Debating Dog Fighting. Donna Boe brought a bill two years ago and it was killed in the Jud & Rules committee on a party line vote. This year the Chair of Jud & Rules wouldn't even let Donna Boe be the lead floor sponsor or let her be listed as a co-floor sponsor on Senator Brad Little's bill. Floor sponsors are people who are assigned to present an agency or senate bill on the floor of the House for passage by our whole body of 70 members. I was assigned to floor sponsor a bill to adopt the Federal Tax Code (it actually slightly lowers state taxes) this year and will be presenting another exciting bill to adopt uniform mediation policy for attorneys in the state. I try to pick and choose what I floor sponsor. None of us is typically assigned to carry a piece of legislation we hate. Though it can be funny when that happens. Carrying a bill which was controversial in committee usually falls to the person who made the most debate in favor of it, or if the Chairman likes the bill, to the person who seems to have the best chance of getting it passed on the floor.

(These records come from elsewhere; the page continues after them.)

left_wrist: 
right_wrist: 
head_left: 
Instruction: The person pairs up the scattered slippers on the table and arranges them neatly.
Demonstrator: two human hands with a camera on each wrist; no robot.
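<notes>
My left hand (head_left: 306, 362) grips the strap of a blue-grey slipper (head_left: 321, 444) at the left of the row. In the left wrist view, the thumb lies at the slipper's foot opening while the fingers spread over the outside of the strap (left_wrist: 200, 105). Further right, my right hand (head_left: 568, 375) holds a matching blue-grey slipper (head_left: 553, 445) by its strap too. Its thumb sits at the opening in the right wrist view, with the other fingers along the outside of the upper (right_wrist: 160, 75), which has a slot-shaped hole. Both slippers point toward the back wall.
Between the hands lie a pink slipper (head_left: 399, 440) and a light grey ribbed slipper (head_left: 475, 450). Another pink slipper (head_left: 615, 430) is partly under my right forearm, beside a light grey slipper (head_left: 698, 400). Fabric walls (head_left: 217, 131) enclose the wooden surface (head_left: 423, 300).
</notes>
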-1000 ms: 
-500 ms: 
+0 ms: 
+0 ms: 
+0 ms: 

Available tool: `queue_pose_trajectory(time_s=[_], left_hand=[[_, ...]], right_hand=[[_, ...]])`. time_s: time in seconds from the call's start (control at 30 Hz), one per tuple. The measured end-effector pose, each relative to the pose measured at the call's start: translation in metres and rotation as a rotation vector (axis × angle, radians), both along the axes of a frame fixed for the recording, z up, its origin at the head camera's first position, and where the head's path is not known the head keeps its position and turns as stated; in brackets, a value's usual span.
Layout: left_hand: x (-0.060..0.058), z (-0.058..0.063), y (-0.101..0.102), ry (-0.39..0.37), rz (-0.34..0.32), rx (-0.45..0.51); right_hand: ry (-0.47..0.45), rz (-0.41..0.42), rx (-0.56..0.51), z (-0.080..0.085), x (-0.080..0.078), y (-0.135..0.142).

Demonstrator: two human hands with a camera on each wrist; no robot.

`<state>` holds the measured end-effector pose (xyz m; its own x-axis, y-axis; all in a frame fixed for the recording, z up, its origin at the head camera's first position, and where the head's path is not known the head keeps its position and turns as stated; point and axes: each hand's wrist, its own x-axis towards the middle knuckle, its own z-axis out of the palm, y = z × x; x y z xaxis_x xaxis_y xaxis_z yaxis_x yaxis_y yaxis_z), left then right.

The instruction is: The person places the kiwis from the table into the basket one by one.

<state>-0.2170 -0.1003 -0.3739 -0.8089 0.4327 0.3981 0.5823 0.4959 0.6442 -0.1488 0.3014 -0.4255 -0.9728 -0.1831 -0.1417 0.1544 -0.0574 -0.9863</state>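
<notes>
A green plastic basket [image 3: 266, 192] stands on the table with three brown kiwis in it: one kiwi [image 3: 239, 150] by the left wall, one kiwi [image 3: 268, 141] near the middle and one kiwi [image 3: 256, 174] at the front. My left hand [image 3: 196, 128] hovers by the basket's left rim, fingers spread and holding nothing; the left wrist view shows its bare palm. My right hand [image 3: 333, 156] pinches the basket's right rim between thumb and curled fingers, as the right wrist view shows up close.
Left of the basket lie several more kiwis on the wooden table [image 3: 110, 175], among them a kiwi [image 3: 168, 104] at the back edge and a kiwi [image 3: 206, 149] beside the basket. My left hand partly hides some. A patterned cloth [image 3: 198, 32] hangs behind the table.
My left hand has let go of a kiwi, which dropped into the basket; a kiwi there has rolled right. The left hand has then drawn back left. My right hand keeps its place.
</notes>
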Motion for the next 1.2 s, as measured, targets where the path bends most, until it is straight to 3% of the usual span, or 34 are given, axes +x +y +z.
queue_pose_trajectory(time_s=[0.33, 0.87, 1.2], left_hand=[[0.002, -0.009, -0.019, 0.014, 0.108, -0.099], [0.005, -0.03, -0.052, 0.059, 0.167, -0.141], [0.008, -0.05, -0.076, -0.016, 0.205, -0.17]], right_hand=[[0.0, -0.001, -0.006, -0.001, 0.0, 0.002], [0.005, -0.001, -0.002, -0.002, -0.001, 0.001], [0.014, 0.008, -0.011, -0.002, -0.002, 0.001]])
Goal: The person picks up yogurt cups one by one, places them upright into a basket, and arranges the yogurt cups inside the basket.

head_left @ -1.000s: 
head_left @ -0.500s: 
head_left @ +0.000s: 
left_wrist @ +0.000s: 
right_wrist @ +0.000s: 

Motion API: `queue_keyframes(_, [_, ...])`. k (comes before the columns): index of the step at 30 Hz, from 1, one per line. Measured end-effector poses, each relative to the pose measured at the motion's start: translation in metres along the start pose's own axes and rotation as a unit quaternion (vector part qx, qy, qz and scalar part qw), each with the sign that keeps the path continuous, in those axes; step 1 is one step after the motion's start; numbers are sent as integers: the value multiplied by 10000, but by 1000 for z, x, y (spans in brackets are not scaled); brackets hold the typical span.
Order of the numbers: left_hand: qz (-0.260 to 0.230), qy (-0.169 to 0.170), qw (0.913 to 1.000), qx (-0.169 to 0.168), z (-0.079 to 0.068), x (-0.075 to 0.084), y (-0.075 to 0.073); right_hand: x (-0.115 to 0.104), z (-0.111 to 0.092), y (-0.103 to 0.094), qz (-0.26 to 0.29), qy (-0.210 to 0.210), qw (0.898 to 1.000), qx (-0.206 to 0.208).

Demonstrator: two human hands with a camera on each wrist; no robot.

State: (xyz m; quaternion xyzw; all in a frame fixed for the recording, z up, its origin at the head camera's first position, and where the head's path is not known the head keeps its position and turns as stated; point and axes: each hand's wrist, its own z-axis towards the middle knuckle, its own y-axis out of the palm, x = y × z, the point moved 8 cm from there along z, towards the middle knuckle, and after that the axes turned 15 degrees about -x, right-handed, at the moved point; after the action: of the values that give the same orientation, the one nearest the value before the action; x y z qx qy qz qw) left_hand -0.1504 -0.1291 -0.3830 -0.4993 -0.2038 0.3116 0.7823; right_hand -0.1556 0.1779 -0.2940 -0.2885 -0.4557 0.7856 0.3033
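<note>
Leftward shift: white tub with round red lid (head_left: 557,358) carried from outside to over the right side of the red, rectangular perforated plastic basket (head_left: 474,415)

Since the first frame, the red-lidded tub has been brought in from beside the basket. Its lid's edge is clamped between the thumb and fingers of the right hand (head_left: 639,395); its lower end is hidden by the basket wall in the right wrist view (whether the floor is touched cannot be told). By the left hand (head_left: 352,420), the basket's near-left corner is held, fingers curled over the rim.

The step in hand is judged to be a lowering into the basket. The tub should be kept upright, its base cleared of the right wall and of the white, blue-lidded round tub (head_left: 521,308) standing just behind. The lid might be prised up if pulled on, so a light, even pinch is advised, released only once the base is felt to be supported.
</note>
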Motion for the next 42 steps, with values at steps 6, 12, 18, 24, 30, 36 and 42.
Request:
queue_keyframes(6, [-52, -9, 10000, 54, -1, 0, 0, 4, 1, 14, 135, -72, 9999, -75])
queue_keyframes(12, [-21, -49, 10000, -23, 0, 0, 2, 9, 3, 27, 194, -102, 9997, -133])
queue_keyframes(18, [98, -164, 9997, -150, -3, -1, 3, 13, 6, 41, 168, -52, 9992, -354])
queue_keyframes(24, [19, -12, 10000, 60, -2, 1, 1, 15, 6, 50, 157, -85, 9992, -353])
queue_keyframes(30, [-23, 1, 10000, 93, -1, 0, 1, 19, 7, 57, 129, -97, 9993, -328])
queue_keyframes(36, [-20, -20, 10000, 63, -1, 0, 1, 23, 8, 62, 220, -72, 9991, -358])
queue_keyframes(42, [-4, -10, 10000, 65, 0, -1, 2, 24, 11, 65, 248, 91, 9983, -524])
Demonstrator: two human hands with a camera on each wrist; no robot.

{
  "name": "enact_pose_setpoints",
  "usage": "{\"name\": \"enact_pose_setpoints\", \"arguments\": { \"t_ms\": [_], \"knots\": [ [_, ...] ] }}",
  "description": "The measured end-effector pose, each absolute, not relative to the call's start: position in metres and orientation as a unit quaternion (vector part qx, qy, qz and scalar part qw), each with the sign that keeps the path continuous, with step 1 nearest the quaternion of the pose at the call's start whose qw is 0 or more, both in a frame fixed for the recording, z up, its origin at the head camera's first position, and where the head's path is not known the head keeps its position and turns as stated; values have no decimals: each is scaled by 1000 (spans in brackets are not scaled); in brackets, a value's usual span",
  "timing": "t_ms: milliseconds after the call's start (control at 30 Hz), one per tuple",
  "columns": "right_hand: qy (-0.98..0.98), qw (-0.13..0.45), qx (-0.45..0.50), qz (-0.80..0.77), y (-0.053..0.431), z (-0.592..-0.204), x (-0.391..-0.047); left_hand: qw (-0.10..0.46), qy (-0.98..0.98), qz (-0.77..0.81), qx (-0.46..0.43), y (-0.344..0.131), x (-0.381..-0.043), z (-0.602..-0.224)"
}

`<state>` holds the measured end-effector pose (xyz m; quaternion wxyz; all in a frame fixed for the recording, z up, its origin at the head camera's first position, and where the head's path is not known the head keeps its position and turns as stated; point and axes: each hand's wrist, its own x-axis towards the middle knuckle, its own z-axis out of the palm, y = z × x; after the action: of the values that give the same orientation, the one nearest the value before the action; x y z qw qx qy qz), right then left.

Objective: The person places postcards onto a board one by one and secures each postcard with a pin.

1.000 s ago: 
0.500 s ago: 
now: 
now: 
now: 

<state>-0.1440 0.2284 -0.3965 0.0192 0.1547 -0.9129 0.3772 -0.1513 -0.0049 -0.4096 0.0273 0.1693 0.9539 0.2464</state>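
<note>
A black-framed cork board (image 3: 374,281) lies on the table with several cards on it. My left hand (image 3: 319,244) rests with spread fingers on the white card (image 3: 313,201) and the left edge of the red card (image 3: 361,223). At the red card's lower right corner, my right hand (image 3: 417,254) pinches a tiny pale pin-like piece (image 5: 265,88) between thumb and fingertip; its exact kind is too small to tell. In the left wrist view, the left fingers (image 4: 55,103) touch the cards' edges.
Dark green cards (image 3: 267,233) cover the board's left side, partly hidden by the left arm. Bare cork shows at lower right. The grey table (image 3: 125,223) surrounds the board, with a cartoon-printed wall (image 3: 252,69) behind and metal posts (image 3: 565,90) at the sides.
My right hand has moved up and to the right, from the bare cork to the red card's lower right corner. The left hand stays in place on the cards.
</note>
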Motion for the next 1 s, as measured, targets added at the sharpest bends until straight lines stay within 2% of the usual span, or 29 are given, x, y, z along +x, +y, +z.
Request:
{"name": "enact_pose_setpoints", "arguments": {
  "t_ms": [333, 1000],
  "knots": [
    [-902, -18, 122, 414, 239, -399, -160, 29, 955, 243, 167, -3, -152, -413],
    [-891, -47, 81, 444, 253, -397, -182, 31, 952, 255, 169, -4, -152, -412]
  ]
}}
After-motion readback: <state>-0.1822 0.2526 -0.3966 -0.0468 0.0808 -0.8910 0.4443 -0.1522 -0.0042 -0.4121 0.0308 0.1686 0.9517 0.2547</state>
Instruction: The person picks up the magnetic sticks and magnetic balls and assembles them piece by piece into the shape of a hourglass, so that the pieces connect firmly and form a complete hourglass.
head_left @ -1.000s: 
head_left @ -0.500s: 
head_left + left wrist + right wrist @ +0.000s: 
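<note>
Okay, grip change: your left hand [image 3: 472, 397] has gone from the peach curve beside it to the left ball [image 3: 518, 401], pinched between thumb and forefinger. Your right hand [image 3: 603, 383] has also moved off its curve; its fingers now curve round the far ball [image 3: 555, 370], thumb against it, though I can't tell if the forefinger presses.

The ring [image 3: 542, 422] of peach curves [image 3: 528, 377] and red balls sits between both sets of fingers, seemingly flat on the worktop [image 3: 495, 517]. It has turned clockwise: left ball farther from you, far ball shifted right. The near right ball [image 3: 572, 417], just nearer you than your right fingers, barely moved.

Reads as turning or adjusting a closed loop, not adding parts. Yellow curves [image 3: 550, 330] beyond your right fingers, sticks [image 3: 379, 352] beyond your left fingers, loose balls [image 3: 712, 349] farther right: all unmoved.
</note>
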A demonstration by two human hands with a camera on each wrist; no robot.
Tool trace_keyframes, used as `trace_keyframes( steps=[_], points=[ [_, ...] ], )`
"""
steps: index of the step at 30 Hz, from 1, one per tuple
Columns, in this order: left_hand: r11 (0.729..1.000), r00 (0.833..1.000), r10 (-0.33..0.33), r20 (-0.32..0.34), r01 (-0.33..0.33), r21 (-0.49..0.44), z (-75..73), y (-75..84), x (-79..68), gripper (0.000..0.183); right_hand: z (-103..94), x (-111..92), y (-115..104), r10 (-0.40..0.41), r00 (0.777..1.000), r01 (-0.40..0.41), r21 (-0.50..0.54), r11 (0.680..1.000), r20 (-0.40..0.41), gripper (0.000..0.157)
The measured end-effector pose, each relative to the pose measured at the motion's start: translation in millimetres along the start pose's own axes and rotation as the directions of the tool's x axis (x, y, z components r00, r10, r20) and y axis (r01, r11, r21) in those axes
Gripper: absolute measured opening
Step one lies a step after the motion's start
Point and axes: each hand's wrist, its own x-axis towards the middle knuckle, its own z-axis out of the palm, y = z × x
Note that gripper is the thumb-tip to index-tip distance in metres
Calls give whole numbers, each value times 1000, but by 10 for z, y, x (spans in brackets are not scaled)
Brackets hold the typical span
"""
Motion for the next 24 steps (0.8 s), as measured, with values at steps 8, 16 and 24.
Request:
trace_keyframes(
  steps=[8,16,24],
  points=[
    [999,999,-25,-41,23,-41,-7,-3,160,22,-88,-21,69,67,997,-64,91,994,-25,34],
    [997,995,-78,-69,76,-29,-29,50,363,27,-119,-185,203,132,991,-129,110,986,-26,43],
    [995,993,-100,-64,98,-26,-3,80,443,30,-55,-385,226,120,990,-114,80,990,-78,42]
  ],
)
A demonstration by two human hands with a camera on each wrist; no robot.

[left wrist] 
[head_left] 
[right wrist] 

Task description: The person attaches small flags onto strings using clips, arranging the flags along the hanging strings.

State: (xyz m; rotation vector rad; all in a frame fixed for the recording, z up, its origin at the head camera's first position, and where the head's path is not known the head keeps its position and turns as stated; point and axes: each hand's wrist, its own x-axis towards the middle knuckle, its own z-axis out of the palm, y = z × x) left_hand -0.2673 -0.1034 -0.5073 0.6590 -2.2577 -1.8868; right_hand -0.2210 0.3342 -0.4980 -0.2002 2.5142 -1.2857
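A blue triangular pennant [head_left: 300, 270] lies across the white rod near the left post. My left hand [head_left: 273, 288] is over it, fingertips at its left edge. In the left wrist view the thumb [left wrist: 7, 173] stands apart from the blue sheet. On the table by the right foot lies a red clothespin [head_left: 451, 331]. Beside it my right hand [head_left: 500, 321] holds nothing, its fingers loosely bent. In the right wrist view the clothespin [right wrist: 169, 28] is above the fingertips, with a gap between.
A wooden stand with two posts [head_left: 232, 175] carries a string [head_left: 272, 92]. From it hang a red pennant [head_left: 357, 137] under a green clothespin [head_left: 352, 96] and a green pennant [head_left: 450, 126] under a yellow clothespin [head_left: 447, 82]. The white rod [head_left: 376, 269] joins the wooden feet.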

The dog fighting bill just passed unanimously with Rep Harwood saying he was holding his nose while clicking his mouse on the green YES button on his computer screen because the bill says dog fighting could carry a five year prison term -- not because he wants people to train dogs to tear each other apart of course. We've come that far. Pete Neilsen in committee actually relayed a story about when he was a boy and how it was typical that he might urge his dog to fight another boy's dog when they passed in the street. He was very concerned as to whether this bill would mean he would have gone to prison for that. The Prosecutors said it all rests in the word "organized" and how much anyone would agree he organized those fights. In committee Pete tells quite the stories of his boyhood. I know we all measure the law to our experience, but some do it more verbally than others. Pete must have been a wild one. Now he is renowned for outlandish questions which themselves tend to be ten times longer (and more slowly and dramatically delivered) than the answers.
Jud & Rules is my next committee this afternoon. It is tense just now because our chair is in a less than happy mood. He told Rep. Labrador, Rep. Luker & Rep. Hart and I that we need to get an AG's opinion, need to have the Courts, Department of Corrections, and the Commission on Pardons and Parole willing to state support before we will even get a hearing on our alternative sentencing bill.
So far we've got 5 of the committee's 16 members signed on a co-sponsors and many more expressing interest in seeing the bill pass. That's one of the powers of a chairman. You can hold bills in your "drawer" and never give them a hearing if you want. I suppose that is particularly appealing when you think there might be the votes in your committee to pass something you don't like.